> _What you should do_
Reproduce, exactly and in full, only the lines below from the one containing "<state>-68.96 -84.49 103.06" through the one containing "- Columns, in".

> _Collection entries_
- - - - -

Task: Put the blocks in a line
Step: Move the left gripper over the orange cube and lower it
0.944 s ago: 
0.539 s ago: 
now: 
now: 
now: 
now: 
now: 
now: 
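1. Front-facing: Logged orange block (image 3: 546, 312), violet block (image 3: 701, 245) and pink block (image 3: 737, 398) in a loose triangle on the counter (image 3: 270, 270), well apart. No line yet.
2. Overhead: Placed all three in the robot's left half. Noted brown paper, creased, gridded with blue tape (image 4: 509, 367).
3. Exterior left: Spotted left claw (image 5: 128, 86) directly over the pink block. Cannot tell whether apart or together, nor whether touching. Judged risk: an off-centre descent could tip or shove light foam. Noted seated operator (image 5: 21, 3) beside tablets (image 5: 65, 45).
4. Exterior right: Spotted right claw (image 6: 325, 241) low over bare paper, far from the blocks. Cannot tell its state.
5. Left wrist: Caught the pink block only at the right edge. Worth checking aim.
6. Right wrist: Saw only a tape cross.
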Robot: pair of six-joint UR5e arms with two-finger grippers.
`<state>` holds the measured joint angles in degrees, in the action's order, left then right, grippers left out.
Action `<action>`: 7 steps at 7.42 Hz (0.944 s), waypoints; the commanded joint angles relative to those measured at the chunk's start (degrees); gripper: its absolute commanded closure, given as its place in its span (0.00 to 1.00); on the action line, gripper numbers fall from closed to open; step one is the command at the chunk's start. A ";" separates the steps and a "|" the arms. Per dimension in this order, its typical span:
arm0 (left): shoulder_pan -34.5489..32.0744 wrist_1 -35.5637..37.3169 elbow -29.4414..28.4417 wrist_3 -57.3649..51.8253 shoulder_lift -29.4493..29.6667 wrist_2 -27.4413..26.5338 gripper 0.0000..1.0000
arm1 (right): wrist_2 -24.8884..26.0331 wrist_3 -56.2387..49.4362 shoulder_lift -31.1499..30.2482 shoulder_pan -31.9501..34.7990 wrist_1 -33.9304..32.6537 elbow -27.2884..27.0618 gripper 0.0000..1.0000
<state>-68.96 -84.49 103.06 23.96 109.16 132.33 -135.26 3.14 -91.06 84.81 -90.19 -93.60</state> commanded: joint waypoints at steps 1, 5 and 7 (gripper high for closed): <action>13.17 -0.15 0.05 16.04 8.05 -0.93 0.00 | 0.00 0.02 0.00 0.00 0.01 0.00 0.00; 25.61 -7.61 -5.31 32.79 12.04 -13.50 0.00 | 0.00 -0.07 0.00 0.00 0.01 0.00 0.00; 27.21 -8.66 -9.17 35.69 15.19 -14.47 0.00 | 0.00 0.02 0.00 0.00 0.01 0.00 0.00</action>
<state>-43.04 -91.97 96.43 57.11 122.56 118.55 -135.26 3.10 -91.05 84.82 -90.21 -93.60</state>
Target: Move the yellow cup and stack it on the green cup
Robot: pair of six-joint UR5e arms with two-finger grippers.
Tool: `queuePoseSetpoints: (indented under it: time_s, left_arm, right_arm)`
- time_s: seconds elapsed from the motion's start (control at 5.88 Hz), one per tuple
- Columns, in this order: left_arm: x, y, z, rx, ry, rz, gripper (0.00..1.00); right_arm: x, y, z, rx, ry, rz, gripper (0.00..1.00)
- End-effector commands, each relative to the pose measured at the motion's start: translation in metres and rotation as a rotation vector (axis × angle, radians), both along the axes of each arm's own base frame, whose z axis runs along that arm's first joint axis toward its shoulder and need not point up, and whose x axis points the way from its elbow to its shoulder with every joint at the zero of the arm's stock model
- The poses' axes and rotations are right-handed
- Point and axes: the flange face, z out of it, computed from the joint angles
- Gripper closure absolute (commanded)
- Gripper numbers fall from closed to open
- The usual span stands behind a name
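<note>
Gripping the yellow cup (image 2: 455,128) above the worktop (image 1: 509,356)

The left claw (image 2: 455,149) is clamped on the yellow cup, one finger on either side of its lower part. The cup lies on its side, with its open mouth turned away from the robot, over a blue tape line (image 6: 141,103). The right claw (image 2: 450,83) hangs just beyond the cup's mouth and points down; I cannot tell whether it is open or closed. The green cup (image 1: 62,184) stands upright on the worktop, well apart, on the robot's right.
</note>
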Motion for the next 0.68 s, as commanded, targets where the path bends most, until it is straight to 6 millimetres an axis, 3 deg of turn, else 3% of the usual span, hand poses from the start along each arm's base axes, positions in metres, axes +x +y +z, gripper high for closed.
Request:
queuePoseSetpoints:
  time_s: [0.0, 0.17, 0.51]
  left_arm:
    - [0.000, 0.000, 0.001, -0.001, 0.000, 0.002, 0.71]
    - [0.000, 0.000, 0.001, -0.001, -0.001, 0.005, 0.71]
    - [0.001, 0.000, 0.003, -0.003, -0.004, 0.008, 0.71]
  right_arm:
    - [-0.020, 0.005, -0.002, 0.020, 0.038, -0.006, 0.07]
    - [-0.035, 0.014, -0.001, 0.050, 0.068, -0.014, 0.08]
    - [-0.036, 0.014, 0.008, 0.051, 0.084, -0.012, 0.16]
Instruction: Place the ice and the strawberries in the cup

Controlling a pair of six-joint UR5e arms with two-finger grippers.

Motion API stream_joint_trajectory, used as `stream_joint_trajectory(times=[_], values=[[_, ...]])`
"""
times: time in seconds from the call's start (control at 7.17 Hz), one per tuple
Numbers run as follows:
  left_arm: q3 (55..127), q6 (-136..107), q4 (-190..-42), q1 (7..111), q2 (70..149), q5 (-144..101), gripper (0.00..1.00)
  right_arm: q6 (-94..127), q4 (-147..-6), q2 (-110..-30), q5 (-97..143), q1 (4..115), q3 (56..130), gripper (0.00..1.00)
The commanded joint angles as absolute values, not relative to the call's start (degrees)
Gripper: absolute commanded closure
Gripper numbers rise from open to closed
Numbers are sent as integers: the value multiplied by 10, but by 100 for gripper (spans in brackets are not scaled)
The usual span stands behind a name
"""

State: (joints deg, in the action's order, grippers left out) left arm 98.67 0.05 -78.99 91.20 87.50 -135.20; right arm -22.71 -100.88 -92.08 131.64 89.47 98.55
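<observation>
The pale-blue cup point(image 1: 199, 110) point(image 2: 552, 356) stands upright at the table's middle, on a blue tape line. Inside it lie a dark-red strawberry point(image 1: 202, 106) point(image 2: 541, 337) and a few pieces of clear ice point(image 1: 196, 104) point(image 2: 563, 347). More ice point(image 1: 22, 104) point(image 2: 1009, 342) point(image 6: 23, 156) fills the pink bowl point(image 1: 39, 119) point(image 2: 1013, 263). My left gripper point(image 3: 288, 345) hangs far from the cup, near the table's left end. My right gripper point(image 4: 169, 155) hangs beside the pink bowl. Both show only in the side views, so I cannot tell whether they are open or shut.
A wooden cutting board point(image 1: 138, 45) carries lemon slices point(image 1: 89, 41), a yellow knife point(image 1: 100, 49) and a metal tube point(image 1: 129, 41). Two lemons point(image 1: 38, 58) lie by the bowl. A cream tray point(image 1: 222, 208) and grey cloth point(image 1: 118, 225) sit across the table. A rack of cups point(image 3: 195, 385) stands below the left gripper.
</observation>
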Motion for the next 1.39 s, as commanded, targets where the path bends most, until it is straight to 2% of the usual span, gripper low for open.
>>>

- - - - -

> _Reply to the task_
<state>-68.96 -84.49 103.06 23.96 109.16 132.33 -135.26 3.14 -91.06 84.81 -90.19 -93.60</state> commanded: joint waypoints at steps 1, 5 and 7 (gripper high for closed): <action>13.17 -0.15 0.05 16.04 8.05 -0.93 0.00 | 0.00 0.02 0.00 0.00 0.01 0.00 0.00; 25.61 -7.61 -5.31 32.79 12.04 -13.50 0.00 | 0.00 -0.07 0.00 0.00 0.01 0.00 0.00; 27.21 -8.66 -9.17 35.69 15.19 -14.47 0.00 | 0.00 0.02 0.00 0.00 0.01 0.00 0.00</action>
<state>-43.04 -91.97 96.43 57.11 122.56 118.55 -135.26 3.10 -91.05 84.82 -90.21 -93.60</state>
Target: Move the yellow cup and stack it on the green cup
Robot: pair of six-joint UR5e arms with two-finger grippers.
Tool: `queuePoseSetpoints: (indented under it: time_s, left_arm, right_arm)`
- time_s: seconds elapsed from the motion's start (control at 5.88 Hz), one per tuple
- Columns, in this order: left_arm: x, y, z, rx, ry, rz, gripper (0.00..1.00); right_arm: x, y, z, rx, ry, rz, gripper (0.00..1.00)

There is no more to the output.